Direct3D feature levels discussion

trinibwoy · Jun 13, 2015

sebbbi said:
Nothing really "happens" on GCN hardware. Simplified: When you "bind" stuff on CPU side, the driver puts a "pointer" (resource descriptor) to an array. Later when a wave starts running in a CU, it will issue (scalar) instructions to load this array from the memory to scalar registers. Buffer load / texture sample instruction takes a resource descriptor (scalar register(s)) and 64 offsets/UVs as input and returns 64 results (filtered texels or loaded values from a buffer). Texture sampling has higher latency than buffer loads, as the texture filtering hardware is further away from the execution units (buffer loads have low latency as those get the data directly from the CU L1 cache).

Thanks but I didn't quite follow that. Are you describing what happens currently or in a bindless scenario? For bindless I understand the shader gets a descriptor list and textures are loaded on the fly.

I was asking about the current situation with limits on maximum textures bindable in a shader. I thought those limits were initially determined by the number of available physical texture mapping units on chip. I'm trying to understand why the number of physical units is relevant.

Alessio1989 · Jun 13, 2015

pharma said:
June 9, 2015

https://scalibq.wordpress.com/2015/06/09/no-dx12_1-for-upcoming-radeon-3xx-series/

I still do not see what is the big deal. Some hardware capabilities features are not sufficiently spread enough to be mandatory features for games in the following years, others have a share of 0%. If we look at the steam surveys the most popular DX12 capable GPUS are based on NV Fermi architecture. No-one will cut the 90-95% (or even more!) of DX12 capable system just because they want mandatory ROVs, Conservative Rasterization (tier1) and 3D tiled resources.

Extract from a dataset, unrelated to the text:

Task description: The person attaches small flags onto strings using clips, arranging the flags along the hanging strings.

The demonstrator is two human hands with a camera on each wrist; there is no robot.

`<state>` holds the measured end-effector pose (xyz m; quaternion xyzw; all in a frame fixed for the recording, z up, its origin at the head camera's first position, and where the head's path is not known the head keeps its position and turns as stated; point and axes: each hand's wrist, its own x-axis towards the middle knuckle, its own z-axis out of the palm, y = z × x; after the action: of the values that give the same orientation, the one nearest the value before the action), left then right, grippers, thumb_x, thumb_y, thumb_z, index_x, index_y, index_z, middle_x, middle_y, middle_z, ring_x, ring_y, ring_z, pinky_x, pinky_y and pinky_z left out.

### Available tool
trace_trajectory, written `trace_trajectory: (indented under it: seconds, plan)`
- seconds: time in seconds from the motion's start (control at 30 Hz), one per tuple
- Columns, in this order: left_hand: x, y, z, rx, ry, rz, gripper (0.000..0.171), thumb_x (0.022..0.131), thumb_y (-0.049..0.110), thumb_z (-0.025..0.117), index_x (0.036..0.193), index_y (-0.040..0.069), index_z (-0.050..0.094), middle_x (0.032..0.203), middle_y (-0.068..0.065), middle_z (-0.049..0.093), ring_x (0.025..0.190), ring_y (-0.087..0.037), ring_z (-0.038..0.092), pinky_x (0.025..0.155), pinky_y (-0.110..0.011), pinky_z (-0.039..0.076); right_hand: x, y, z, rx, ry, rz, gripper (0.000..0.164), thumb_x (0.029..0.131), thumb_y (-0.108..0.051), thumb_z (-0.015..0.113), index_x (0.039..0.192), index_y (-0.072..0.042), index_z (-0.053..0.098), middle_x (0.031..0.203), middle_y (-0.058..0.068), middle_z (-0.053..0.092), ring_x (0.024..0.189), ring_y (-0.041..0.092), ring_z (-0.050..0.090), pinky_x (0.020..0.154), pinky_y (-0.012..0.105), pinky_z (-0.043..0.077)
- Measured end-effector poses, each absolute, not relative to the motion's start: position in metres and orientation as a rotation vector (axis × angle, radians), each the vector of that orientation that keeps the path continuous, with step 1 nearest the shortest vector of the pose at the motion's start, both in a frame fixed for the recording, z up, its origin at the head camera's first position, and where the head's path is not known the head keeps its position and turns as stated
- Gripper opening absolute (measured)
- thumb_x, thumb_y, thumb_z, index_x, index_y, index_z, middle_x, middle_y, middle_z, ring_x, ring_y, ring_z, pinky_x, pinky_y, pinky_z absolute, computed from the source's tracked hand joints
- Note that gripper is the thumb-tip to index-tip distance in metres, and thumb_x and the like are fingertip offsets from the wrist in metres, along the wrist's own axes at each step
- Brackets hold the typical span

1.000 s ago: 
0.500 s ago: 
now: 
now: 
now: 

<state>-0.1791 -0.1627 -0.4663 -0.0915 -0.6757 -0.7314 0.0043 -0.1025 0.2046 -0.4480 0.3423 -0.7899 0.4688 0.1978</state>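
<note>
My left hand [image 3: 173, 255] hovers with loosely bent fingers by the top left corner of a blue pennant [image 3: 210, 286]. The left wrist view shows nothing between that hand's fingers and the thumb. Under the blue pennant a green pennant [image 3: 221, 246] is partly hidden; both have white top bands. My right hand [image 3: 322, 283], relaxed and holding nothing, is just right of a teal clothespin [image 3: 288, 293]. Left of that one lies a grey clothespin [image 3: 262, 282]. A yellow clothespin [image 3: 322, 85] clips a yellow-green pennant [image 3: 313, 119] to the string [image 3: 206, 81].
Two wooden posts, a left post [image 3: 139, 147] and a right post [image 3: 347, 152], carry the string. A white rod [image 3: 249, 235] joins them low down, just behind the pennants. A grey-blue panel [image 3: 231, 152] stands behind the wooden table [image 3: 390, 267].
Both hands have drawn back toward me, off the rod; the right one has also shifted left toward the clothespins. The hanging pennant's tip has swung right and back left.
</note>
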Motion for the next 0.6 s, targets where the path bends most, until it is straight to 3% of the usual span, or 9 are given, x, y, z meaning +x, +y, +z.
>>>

People blamed Microsoft and IHVs with because before D3D12 every major of Direct3D required strong and straight mandatory hardware support. Now people blame Microsoft and IHVs because D3D12 support a really wide range of hardware (probably the widest of the entire DirectX Graphics history!) because the API is not able to create by magic new hardware capabilities on GPUs architectures that are more then 4 years old.

MDolenc · Jun 13, 2015

Alessio1989 said:
People blamed Microsoft and IHVs with because before D3D12 every major of Direct3D required strong and straight mandatory hardware support.

That's not true. You could create for example D3D8 device on say GeForce 256. The only DX that broke this was DirectX 10.

sebbbi · Jun 13, 2015

trinibwoy said:
Thanks but I didn't quite follow that. Are you describing what happens currently or in a bindless scenario? For bindless I understand the shader gets a descriptor list and textures are loaded on the fly.

I was asking about the current situation with limits on maximum textures bindable in a shader. I thought those limits were initially determined by the number of available physical texture mapping units on chip. I'm trying to understand why the number of physical units is relevant.

(I updated my original post, added some info to make it more clear).

GCN doesn't have global binding state. All resource descriptors are loaded in general purpose scalar registers.

GCN execution simplified:.Each wave (64 threads) reserves predetermined amount of vector registers and scalar registers (based on shader complexity) when it starts executing and frees them when all those 64 threads are finished. Each CU has 256 KB room for vector registers and 8 KB room for scalar registers. The number of waves that can run concurrently on a single CU is determined by the vector register and scalar register needs of a shader (compile time determined numbers). Multiple different shaders can also run on the same CU. All shaders share the same register pools.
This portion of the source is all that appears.